Records drawn from a dataset
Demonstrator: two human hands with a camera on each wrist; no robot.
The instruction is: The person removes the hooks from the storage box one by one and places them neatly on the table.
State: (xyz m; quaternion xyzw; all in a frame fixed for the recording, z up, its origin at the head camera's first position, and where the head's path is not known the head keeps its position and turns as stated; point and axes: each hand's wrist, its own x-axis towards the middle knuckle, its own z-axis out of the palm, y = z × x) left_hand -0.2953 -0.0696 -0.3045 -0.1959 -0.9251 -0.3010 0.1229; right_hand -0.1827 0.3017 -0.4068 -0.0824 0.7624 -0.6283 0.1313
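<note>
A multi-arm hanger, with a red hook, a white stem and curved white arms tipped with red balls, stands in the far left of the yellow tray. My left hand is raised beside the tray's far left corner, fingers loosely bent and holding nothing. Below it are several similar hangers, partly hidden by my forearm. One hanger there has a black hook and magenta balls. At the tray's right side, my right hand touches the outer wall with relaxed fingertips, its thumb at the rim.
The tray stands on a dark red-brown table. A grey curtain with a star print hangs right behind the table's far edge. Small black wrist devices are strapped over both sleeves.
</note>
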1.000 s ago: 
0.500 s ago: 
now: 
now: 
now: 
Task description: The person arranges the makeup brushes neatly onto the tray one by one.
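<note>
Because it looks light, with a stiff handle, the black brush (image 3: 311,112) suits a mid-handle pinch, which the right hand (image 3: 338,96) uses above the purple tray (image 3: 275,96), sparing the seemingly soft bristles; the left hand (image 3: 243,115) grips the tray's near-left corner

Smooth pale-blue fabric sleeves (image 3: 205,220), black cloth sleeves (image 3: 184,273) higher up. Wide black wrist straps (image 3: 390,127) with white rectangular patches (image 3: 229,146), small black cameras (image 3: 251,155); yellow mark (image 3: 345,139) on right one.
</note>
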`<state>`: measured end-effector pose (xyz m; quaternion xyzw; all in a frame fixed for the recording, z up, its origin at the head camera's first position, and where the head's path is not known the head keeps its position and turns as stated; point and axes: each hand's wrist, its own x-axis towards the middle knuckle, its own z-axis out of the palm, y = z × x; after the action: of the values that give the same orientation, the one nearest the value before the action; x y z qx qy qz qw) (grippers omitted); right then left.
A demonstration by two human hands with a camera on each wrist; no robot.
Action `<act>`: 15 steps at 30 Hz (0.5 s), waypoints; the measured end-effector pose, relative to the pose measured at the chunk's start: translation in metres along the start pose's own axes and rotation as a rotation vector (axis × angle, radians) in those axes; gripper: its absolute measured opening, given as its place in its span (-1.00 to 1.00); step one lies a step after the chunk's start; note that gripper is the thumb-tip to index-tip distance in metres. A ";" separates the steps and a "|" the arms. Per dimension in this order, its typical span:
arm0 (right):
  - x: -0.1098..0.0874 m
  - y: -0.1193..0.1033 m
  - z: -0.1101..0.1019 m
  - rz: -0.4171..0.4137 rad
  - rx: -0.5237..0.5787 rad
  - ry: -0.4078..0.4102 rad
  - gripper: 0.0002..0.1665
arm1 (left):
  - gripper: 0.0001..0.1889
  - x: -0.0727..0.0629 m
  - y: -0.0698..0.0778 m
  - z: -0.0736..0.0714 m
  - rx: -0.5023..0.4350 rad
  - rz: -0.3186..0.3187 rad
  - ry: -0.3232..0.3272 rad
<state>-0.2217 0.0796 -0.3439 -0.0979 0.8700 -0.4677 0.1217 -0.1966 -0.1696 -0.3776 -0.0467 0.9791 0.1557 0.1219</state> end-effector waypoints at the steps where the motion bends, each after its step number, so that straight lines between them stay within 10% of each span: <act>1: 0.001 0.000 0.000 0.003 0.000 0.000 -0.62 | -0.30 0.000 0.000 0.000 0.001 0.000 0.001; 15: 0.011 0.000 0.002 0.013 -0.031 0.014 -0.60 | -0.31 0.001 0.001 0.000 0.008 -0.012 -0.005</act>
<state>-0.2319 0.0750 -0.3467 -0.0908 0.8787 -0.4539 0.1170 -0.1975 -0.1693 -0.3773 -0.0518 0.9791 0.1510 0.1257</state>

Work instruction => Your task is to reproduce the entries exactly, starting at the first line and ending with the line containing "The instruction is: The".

Solution for this problem =>
Demonstrator: two human hands with a camera on each wrist; no robot.
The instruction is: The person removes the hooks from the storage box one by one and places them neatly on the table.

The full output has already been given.